For "Mode", it should be set according to switch. If the switch is "passive" mode then server/storage needs to be on "active" mode, and vice versa.
For "Timer", it's regarding how often to check LACP status.
After checking switch setting, we found that the switch is in "Active" mode, and as ZFS appliance was also on "Active" mode, so that's the culprit. So we changed the setting to the following:
You should also have a check of disk operations, if there are timeout errors on the disks, then you should try replace them. Sometimes, a single disk may hang the SCSI bus. Ideally, the system should fail the disk but it didn't happen.

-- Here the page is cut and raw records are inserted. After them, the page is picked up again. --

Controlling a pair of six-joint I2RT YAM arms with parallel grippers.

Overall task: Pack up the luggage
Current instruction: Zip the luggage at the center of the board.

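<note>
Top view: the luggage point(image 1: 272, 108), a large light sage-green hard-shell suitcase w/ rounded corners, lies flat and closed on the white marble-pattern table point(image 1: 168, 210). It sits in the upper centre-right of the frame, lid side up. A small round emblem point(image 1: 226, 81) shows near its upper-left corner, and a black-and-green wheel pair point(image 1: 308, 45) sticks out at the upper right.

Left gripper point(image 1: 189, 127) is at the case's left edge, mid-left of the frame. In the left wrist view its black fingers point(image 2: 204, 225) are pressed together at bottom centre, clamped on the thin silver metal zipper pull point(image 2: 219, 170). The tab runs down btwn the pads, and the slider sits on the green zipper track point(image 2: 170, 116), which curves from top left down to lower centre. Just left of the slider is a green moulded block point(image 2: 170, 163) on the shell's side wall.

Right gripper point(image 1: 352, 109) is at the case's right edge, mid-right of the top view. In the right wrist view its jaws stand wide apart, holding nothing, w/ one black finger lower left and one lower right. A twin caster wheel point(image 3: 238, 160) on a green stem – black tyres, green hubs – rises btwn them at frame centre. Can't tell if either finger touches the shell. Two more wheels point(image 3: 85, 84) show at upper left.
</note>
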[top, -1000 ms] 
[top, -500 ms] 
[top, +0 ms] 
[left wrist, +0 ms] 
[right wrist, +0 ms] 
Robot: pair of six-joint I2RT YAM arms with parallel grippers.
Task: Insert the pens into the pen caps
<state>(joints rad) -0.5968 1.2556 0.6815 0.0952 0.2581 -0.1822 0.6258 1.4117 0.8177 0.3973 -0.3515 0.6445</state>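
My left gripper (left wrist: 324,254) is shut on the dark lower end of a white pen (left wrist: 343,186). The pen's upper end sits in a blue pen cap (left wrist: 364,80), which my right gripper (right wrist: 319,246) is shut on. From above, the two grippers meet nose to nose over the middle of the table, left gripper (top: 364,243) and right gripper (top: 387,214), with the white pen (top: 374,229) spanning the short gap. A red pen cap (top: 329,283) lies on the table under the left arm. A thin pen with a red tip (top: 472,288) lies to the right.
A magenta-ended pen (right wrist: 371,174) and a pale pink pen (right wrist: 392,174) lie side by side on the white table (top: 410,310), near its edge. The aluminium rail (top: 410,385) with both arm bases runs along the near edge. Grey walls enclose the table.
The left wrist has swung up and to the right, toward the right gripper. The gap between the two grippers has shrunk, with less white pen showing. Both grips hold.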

You should manually failed the disk to resolve the issue.
The ZFS Storage Appliance core analysis (previous note) confirms that the disk was the cause of the issue.

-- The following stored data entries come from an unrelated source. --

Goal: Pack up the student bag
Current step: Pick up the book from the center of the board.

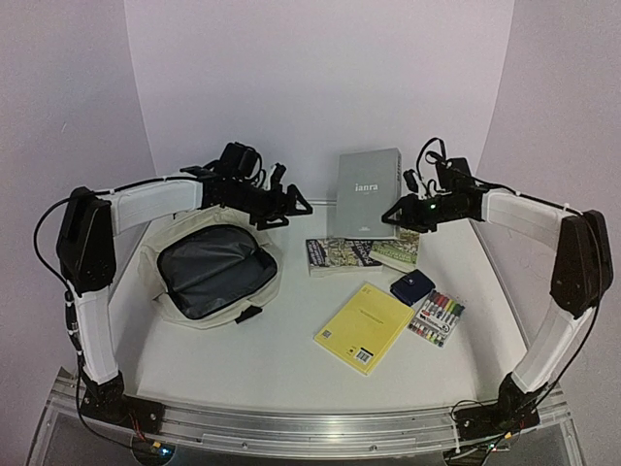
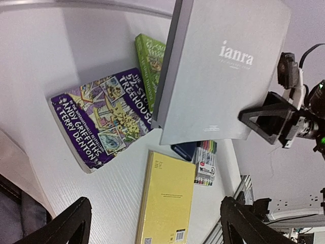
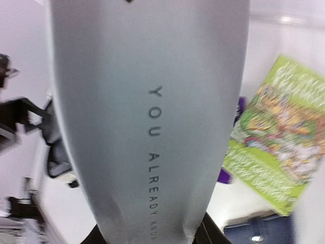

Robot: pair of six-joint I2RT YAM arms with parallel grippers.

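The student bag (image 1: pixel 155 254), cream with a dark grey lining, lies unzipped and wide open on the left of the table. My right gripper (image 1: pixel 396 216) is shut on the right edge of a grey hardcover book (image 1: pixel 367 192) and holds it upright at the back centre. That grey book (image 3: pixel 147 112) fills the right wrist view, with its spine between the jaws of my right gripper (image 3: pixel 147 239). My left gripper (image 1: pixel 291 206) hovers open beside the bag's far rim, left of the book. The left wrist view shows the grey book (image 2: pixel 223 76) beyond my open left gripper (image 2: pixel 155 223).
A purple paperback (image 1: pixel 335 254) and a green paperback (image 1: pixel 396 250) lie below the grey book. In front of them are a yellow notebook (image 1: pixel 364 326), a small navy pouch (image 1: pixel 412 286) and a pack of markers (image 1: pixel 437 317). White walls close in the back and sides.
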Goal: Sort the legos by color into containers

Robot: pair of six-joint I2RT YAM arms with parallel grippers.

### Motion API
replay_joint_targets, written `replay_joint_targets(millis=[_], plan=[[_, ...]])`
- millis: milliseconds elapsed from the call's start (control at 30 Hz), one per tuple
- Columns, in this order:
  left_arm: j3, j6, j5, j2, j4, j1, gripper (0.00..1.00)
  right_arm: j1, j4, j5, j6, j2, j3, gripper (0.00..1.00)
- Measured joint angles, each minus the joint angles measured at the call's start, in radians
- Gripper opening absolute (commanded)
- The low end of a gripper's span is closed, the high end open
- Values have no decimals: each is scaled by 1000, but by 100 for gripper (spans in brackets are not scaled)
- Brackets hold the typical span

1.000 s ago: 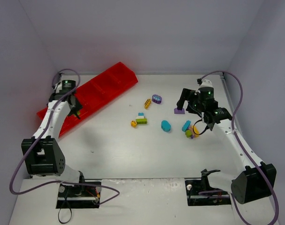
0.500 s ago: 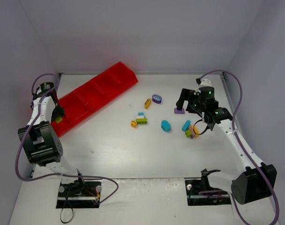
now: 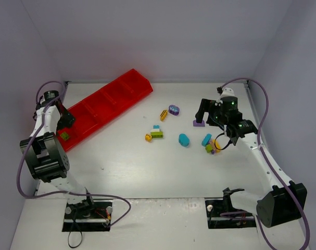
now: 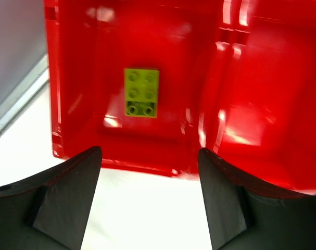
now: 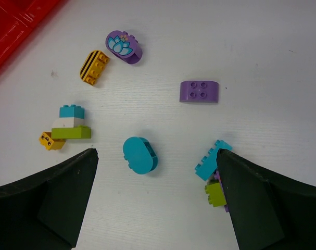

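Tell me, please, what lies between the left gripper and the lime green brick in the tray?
Only the red tray's near wall and bare floor lie between the left gripper and the lime green brick, as the left wrist view shows.

Left arm (image 3: 43,156) is folded back tight on the far left side. Elbow block sits low and near, forearm runs up and away to the wrist, and the left gripper (image 3: 65,120) is angled down and inward. Wrist view: its fingers (image 4: 69,192) are well apart, gripping nothing.

Right arm (image 3: 262,151) is stretched forward and inward from its base, with the right gripper (image 3: 202,114) hanging nose-down. Jaws spread wide, fingers (image 5: 48,203) at either edge of its wrist view, empty.
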Motion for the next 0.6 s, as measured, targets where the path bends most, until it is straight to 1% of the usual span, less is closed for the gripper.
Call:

It was hanging up communication on the SCSI bus but once it was removed the issue was resolved.
It is uncommon for a single disk to hang up the bus, however; since the disks share the SCSI path (each drive does not have its own dedicated cabling and controller) it is sometimes seen.
You can check the ZFS appliance uptime by running "version show" in the console.
zfs-test:configuration> version show
Appliance Name: zfs-test
Appliance Product: Sun ZFS Storage 7320
Appliance Type: Sun ZFS Storage 7320
Appliance Version: 2013.06.05.2.2,1-1.1
First Installed: Sun Jul 22 2012 10:02:24 GMT+0000 (UTC)
Last Updated: Sun Oct 26 2014 22:11:03 GMT+0000 (UTC)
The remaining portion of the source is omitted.